Born in Utrecht, Honthorst trained with Abraham Bloemaert before departing for Rome, where he was first documented in 1616. His stay in Italy, thought to have lasted between seven and ten years, had an enduring impact on his style: inspired like many of his contemporaries by the revolutionary impact of Caravaggio, he created his own interpretation of chiaroscuro, brilliantly using tenebrist effects to earn himself commissions from the most important patrons in Rome and Florence, including Cardinal Scipione Borghese, Cosimo II de’ Medici and Vincenzo Giustiniani. His return to Utrecht was feted in 1620, when a party was thrown in his honour at ‘Het Poortgen’ (‘The Little Gate’) on 26 July, an event documented by Arnout van Buchell. He would become a key figure in the artistic culture of the city in the following decade, serving as dean of the Utrecht Guild of St Luke for several years. In this time he continued to produce typically Caravaggesque pictures, invariably lit by an artificial light source within the composition, which confirmed his position as one of the leading members of the so-called Utrecht Caravaggisti, alongside Dirck van Baburen and Hendrick ter Brugghen.

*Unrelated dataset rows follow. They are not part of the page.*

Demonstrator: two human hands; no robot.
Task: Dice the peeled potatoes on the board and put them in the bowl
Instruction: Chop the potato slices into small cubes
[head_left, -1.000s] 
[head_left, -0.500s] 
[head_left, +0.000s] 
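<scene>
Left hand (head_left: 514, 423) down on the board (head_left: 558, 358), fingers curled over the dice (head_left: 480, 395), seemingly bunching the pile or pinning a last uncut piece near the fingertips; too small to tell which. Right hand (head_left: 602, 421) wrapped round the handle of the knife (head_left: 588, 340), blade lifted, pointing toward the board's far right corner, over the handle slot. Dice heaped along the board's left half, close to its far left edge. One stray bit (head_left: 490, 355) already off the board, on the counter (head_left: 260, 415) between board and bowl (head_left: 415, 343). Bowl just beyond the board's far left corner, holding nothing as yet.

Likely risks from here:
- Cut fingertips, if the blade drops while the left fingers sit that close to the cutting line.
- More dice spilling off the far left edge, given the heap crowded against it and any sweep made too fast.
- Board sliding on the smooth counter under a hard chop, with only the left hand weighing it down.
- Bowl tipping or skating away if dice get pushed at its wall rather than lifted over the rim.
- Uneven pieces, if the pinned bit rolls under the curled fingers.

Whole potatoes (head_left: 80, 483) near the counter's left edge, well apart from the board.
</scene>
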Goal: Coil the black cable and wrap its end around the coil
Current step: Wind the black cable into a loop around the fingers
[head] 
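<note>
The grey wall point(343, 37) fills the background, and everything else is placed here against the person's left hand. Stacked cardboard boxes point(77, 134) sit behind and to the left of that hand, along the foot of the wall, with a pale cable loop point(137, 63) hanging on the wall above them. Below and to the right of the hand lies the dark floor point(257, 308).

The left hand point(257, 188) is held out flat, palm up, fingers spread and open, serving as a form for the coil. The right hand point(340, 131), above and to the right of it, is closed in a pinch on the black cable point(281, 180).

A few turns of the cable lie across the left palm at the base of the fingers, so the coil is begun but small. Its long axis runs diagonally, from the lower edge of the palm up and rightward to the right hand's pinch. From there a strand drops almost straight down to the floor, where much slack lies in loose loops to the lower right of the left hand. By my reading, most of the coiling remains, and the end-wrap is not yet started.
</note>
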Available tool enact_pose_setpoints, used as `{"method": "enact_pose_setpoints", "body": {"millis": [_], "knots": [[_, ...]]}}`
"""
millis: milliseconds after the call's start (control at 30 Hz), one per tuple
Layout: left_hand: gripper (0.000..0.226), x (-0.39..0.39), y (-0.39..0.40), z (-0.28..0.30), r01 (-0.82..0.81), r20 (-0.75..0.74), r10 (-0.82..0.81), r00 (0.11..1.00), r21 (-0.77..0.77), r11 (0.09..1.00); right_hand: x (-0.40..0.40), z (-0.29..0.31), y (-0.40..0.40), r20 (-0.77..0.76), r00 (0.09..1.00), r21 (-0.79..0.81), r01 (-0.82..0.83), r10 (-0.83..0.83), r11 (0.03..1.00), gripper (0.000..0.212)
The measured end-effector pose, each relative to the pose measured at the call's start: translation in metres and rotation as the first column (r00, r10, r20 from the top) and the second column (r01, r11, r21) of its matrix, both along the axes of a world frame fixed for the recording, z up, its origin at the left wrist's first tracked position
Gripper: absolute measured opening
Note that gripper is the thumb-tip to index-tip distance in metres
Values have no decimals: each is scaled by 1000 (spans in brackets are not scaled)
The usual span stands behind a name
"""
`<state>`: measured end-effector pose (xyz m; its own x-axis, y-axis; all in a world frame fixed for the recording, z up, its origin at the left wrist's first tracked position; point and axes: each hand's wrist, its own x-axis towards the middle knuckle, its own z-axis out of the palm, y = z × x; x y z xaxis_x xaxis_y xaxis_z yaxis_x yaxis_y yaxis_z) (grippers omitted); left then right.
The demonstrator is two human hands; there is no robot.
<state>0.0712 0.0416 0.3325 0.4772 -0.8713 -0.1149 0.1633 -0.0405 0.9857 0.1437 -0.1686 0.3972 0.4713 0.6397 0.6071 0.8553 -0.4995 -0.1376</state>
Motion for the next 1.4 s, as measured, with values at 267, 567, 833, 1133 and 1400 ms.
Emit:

In the mid-1620s, however, he began to modify his palette, introducing more vivid colours as he steadily abandoned chiaroscuro. It was a style that was well suited to the changing tastes of the era when the courts of Europe, including that of Prince Frederik Hendrik at The Hague, favoured pastoral and Classical themes, at the time when Dutch pastoral poetry and emblematic literature flourished. Honthorst mastered this shift in style and tone, just as he had chiaroscuro, painting pictures that explored classicising themes. In some cases he took up scenes from specific sources, notably in his 1625 picture Granida and Daifilo (Utrecht, Centraal Museum), which interprets a passage from a pastoral play by Pieter Cornelisz. Hooft. Other pictures, such as this lot, continued the exploration of allegory and symbolism that was such a feature of the Dutch Golden Age.